By any account, the journey to get to this island village (pop. 400) in remote southeast Alaska and its hardy Presbyterian Church (U.S.A.) congregation of 22 members is an adventure.
For Kake Memorial Presbyterian Church’s new pastor, the Rev. Joey Chang, and his family ― wife Heea and young daughters Lydia, 3, and Maria, 1 ― the pilgrimage has been even more circuitous.
Kake is accessible by infrequent ferry and by slightly more regular floatplane service. For this reporter, the trip on the 21-foot cabin cruiser of Alaska Presbytery’s executive the Rev. David Dobler took six hours from Juneau, the state capital.
For Joey Chang, the trip to Kake took thousands of miles from his native Seoul to King College in Bristol, Tenn., in 1994, then to Moody Bible Institute in Chicago and Union Presbyterian Seminary in Richmond, Va.
The final two “legs” of his journey here were a family vacation to Washington, D.C., a year ago and a Presbyterian News Service article about the Kake Church ― “Peace of Kake” ― published in June 2010.
Chang came to the United States from Korea as part of an exchange program between Hannam University in Seoul and PC(USA)-related King College. Providentially, when he arrived in Bristol, he was met at the airport by Heea, King College’s designated greeter that day. Joey and Heea soon married “and began to feel God’s call to missionary service,” he said.
After graduating from King, the pair traveled to Chicago and the mission aviation program at Moody Bible Institute. Joey, who was also taking pilot training, was scheduled for his first solo flight on Sept. 11, 2001.
“We were grounded for six weeks and I had a hard time catching up, so I failed my flight test,” he said.
During the ensuing “wilderness experience,” Joey and Heea felt a growing call to attend seminary. They were mentored during this discernment process by the Rev. Syngman Rhee, who serves on the Union faculty. Joey was ordained by the Presbytery of the James in 2007, and Heea completed her M.Div. studies last month.
For seven years, Joey served as a student pastor and then, after his ordination, as associate pastor at Lord Jesus Korean Church in Richmond,Va.
“We had felt that our first calling at Moody was missionary service, but LJKC was very different and so last year we began looking again for missionary service openings,” Joey said. “We were thinking maybe China.”
With a young family and not much money, Joey and Heea and their girls made the short trip to Washington, D.C., for vacation in the spring of 2010. While wandering through the National Museum of Natural History, they happened upon an exhibit depicting southeast Alaska.
“We instantly felt a strong sense of call,” Joey said, “so when we got home I looked pastoral calls in Alaska Presbytery.”
A Pastor Nominating Committee was at work at the Presbyterian Church in Craig, Alaska, but when Joey called Dobler, he was told that the church was on the verge of calling a pastor.

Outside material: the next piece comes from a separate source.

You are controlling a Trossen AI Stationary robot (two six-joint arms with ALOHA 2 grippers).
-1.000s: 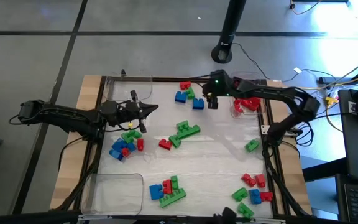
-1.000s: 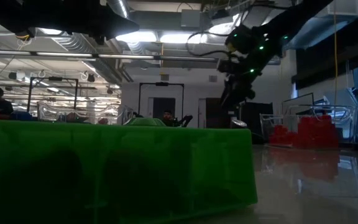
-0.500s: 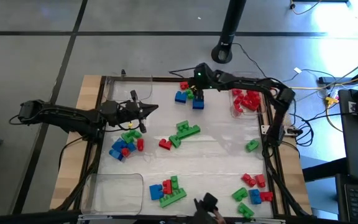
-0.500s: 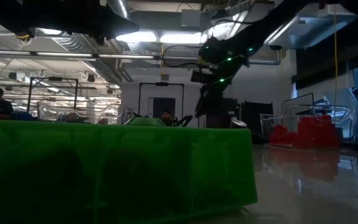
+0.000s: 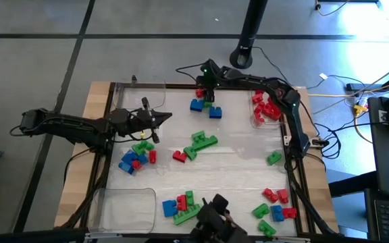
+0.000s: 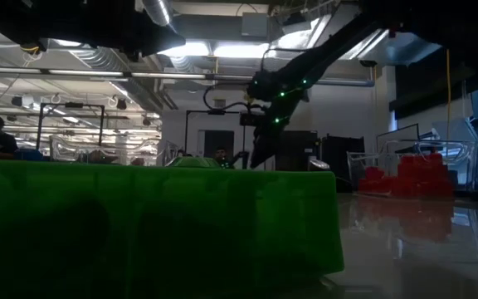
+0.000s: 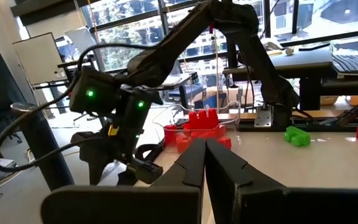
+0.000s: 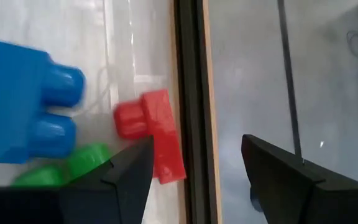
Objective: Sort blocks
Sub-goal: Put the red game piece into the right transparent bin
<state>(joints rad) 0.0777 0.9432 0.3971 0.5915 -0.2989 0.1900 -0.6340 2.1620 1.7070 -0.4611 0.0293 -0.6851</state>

Joey and Heea continued to look for ministry opportunities in Alaska, and in June last year, “I saw the Presbyterian News Service article ‘Peace of Kake’ and the story just touched my heart,” he said. “David Dobler encouraged me, and so I began to talking to Mary Ann Kondro (Kake Memorial’s clerk of session). It all happened so fast after that.”

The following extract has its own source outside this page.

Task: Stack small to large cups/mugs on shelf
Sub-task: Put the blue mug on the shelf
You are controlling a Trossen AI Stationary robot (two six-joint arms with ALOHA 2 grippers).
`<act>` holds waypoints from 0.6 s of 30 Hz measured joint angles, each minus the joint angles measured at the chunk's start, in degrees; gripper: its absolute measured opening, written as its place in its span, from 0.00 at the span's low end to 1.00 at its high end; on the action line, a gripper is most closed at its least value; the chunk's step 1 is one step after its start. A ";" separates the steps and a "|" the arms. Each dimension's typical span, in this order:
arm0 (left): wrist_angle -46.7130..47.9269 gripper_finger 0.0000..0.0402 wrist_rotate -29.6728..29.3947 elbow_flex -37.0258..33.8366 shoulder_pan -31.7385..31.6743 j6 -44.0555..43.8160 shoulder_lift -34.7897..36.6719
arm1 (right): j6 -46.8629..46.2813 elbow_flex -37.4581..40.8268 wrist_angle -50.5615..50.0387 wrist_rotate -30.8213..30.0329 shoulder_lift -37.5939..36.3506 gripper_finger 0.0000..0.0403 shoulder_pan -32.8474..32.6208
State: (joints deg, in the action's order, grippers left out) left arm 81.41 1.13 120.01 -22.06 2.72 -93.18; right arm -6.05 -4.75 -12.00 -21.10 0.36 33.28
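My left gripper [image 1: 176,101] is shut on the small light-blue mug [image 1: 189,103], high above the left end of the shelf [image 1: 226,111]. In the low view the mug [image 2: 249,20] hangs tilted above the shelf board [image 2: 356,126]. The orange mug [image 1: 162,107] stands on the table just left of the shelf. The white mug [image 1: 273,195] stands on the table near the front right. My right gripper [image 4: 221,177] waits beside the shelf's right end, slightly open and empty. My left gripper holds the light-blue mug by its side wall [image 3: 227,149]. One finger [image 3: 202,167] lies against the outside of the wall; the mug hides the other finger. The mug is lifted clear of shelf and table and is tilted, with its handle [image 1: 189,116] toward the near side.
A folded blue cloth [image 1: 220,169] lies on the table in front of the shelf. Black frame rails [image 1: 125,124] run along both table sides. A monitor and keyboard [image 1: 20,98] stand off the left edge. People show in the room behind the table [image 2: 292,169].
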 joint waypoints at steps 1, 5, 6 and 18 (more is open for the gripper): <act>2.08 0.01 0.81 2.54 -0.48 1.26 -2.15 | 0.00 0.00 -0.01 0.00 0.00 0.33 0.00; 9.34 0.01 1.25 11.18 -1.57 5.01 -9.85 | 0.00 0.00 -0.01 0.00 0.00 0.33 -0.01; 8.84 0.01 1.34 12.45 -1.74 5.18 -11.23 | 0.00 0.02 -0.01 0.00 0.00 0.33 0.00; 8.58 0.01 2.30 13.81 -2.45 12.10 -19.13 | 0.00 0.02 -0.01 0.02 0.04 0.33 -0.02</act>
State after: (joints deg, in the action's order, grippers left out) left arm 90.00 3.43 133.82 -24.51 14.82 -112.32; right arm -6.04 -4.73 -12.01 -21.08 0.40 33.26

Dobler arranged for free transportation for Joey, Heea and their family to visit Kake in November, and on Dec. 29, Joey Chang began service as Kake’s pastor ― three years after the congregation’s last pastor left.

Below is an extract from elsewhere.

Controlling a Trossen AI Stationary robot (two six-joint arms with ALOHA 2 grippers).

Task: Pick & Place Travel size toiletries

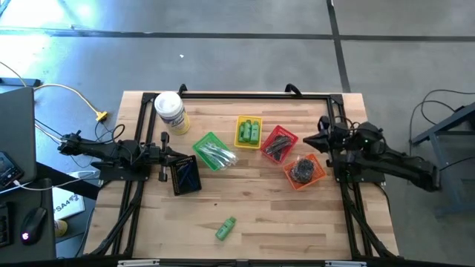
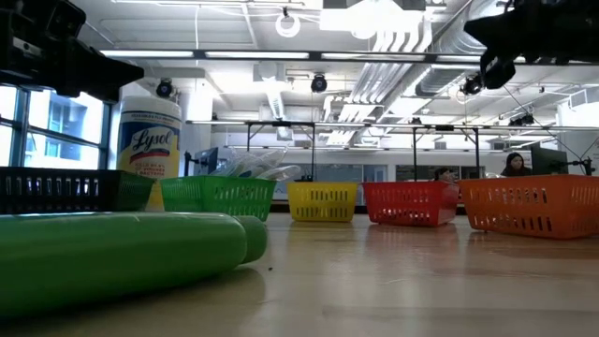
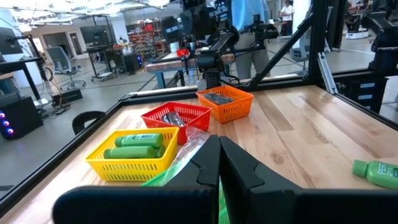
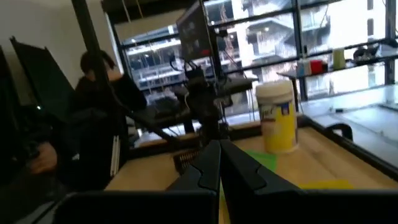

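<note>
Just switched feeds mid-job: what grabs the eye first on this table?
A row of bright baskets: green, yellow, red, orange. One green bottle lies alone near the front edge. Both grippers, left and right, wait shut at the sides.

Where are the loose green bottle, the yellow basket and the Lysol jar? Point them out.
Loose green bottle (image 1: pixel 225 229), high view, middle of its body.
Yellow basket (image 1: pixel 239 132), high view, its left rim.
Lysol jar (image 1: pixel 168 103), high view, centre of its white lid.

Grey concrete floor (image 1: pixel 245 52), white ceiling ducts (image 2: pixel 393 42), big windows (image 4: pixel 323 37)
</note>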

“When I found out his given first name (Joonho, pronounced “Joo-Know, the same as Alaska’s capital city, Juneau),” Kondro laughed, “I knew we were home free.”
After serving full-time in Richmond, Joey is a tentmaker in Kake, serving as the maintenance worker for Kake High School.
“When I came here, working for the school and the church was a time-management struggle at first,” he said. “But getting to know all the students and then their parents has been a real blessing ― I feel like I already know 70 percent of the town in my first five months.”
Despite its recent lack of pastoral leadership, Joey praises the elders of Kake Memorial as “a strong and supportive group ― God is really using this church and our family to reach out to this community.”
Borrowing from the PNS story headline, Kake Memorial has launched a Friday lunch and fellowship program for seniors called “Peace of Kake.” The program starts with prayer “so they know it is faith-based,” Joey said.
“We wondered how we were going to pay for it, but God is at work here, providing resources and pouring out blessings,” he said, adding that numerous Kake citizens and businesses support “Peace of Kake.”
Joey’s impact has also already been felt by an increased ecumenical focus on Lent in Kake this spring.
“We had an Ash Wednesday service, and many people in Kake didn’t even know about Ash Wednesday. The liturgical tradition of the PC(USA) is very strong and has helped us reach out to our community,” he said.